== WHAT YOU WILL DO ==
Copy the records below word for word. Stop after the line that contains "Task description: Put".
[DATA PROVIDED Boundary: Start]
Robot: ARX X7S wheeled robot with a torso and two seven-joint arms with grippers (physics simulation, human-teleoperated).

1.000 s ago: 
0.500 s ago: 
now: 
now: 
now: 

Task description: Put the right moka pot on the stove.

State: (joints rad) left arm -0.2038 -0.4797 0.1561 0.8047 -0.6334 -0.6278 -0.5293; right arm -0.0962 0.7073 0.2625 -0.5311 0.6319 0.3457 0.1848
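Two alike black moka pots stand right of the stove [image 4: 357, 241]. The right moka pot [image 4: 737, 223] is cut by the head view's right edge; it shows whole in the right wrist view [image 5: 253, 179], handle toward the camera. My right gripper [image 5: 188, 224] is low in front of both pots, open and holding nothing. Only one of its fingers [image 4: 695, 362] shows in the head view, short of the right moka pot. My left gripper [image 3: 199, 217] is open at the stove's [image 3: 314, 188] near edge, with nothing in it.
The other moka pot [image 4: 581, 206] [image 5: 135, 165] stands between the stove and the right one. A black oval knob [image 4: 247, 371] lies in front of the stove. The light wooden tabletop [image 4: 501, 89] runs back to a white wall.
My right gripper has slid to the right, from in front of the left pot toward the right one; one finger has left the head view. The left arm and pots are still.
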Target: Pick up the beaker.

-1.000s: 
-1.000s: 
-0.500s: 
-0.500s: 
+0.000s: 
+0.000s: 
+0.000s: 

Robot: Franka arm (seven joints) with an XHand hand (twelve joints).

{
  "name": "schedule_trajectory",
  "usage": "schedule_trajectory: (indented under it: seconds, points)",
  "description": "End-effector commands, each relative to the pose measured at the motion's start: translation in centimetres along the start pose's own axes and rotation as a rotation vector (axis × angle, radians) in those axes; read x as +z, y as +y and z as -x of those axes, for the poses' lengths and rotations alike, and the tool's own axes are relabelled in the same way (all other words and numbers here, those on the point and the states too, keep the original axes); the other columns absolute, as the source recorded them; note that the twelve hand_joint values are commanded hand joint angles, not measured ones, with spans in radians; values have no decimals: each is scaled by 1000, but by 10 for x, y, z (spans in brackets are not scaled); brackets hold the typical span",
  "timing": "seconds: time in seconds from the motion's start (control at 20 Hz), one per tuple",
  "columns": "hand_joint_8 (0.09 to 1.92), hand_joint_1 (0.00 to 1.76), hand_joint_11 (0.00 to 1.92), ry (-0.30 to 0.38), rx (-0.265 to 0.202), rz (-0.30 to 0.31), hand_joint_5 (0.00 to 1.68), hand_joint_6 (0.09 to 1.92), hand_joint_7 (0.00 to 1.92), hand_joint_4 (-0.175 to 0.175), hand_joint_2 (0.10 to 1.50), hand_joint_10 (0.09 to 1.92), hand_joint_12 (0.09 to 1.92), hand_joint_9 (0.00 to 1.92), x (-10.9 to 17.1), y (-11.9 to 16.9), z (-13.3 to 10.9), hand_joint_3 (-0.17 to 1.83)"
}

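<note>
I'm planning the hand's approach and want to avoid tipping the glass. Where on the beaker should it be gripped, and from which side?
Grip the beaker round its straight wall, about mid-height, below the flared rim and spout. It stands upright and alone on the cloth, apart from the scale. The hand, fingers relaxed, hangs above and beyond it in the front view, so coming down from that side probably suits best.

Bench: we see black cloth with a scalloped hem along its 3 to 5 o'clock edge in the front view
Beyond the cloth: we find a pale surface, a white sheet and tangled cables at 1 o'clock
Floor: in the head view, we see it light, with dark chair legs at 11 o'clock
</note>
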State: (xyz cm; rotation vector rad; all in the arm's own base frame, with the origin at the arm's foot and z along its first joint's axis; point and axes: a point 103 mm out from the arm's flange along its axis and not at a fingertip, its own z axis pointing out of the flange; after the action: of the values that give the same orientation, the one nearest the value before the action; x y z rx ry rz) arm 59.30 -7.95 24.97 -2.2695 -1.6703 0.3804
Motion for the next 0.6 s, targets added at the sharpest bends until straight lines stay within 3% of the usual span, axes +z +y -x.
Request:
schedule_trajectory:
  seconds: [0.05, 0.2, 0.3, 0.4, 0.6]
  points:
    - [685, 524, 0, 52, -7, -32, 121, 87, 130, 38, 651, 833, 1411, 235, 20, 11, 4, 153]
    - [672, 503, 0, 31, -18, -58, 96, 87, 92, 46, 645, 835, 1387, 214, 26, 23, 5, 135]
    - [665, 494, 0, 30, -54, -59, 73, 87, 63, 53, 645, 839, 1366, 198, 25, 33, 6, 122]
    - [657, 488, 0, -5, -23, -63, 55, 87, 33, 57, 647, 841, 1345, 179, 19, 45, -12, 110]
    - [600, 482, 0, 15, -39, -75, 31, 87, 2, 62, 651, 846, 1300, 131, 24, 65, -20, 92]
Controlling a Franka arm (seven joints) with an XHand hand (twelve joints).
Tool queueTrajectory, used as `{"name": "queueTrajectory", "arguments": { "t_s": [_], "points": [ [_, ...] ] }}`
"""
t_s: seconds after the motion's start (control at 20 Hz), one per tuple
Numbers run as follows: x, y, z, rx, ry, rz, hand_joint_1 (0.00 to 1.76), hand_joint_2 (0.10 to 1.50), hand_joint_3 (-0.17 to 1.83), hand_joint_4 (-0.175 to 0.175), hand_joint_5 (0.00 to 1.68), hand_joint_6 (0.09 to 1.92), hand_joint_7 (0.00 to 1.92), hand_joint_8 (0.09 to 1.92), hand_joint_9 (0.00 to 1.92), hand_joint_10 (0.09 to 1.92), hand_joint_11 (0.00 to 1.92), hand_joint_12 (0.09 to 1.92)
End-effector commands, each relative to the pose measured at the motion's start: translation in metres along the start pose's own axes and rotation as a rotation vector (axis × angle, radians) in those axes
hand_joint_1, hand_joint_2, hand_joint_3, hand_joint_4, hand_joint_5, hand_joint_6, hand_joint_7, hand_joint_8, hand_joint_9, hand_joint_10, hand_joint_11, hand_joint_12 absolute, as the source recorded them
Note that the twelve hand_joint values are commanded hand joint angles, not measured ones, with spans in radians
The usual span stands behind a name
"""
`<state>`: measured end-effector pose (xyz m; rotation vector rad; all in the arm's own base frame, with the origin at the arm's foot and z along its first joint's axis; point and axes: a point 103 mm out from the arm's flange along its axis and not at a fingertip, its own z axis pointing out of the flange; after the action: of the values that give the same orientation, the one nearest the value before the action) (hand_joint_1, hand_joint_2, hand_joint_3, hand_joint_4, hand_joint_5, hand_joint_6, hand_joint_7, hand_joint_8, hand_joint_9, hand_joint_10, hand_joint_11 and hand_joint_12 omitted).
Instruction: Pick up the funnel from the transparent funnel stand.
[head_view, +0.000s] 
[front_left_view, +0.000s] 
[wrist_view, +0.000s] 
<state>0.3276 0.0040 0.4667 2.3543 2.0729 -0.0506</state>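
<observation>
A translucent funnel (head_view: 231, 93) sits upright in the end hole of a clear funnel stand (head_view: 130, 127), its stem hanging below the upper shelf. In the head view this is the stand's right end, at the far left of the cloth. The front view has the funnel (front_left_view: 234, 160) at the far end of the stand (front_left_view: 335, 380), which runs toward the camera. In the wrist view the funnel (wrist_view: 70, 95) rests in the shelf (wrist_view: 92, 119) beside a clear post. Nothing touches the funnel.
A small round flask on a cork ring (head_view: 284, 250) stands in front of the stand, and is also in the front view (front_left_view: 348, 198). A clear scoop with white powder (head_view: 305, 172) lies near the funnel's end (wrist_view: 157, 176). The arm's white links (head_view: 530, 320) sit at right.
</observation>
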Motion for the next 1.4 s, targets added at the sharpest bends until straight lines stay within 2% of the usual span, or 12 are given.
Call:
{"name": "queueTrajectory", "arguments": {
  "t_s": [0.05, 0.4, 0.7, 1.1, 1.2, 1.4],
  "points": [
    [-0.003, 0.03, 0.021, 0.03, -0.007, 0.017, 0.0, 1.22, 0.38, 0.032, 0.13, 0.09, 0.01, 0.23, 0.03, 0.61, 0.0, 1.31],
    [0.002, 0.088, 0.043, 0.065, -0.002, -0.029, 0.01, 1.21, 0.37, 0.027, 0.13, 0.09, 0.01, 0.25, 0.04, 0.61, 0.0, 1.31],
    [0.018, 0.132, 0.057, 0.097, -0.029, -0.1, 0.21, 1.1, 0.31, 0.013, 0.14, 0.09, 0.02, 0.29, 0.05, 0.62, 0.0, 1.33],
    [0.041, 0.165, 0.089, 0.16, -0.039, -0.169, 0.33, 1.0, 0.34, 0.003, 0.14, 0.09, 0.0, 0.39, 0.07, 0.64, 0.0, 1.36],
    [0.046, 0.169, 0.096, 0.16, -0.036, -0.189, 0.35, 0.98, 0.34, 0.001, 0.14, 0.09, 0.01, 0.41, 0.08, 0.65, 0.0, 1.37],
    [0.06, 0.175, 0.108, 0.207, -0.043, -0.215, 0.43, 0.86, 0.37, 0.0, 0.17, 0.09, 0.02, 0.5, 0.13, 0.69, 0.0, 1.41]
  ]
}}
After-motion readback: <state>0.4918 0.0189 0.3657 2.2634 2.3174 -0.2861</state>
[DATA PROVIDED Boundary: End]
== WRITTEN RESPONSE ==
Robot: ARX X7S wheeled robot with a torso and two seven-joint arms with grippers (physics simulation, human-teleoperated).

1.000 s ago: 
0.500 s ago: 
now: 
now: 
now: 

Task description: Put the right moka pot on the stove.

Nothing else is required to complete this exercise.